Once you have located the line containing "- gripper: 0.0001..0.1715" in the material below, return it exactly along with each line after it through the line containing "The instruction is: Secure".

Segment Start: Information shown

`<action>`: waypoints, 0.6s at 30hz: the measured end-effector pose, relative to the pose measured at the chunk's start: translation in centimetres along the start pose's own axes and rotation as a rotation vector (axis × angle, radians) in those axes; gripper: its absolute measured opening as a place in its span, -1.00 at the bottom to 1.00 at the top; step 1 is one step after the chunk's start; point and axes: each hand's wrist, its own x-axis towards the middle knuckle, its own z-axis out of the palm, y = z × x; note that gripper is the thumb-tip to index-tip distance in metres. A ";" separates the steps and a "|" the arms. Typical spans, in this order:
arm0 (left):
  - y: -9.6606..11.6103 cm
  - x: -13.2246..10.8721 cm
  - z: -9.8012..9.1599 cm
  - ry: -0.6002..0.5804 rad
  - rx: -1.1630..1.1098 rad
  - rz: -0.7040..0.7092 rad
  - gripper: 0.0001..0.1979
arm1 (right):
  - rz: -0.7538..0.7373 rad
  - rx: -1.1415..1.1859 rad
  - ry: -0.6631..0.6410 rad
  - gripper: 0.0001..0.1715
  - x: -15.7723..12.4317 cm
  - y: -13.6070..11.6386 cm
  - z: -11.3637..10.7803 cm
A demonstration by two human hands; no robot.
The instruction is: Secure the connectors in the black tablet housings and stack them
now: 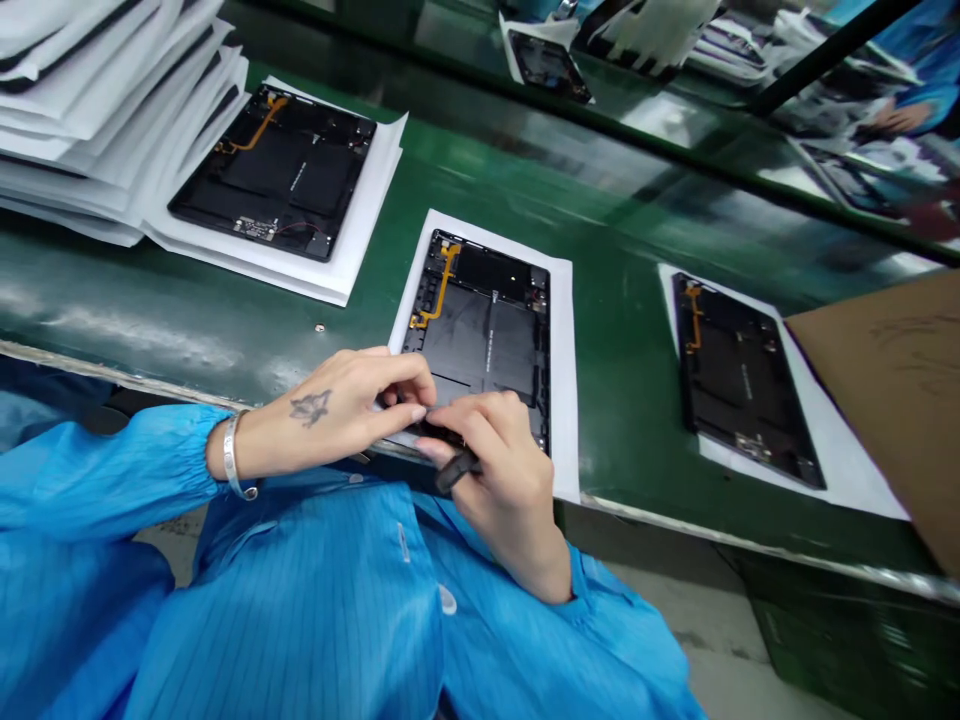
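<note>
An opened tablet (480, 330) with black inner parts and an orange flex cable (444, 290) lies on a white sheet (562, 400) in front of me. My left hand (352, 400) is at the tablet's near left corner, thumb and forefinger pinched together; whatever is between them is too small to make out. Close against those fingertips, my right hand (502, 450) has its fingers curled round a small black tool (456, 470), whose tip is hidden. Both hands cover the tablet's near edge.
To the left, another opened tablet (285, 170) rests on white sheets beside a tall stack of sheets (97, 120). A third tablet (750, 380) lies at right by a cardboard box (892, 380). Behind runs a dark rail (637, 140); a co-worker's hand (904, 117) shows beyond it.
</note>
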 end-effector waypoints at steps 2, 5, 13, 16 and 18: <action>-0.1 -0.2 -0.1 0.015 -0.004 -0.009 -0.94 | -0.029 -0.092 -0.008 -0.93 0.1 -0.1 0.4; -0.5 -0.6 -0.5 0.032 0.010 -0.008 -0.95 | -0.036 -0.097 -0.013 -0.91 0.3 -0.3 0.6; -1.4 -2.1 -1.8 -0.018 0.356 0.284 -0.90 | 0.098 0.076 0.112 -0.85 0.8 0.2 -0.8; -1.2 -2.3 -1.4 -0.101 0.512 0.393 -0.88 | 0.074 0.081 0.090 -0.87 0.5 0.4 -1.0; -1.2 -2.2 -1.2 -0.110 0.551 0.405 -0.88 | 0.001 0.072 0.026 -0.90 0.1 0.4 -1.0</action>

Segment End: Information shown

Output for this exercise:
  - gripper: 0.0001..0.1715
  - x: -15.7723..12.4317 cm
  - y: -13.6070..11.6386 cm
  - z: -11.3637..10.7803 cm
A demonstration by two human hands; no robot.
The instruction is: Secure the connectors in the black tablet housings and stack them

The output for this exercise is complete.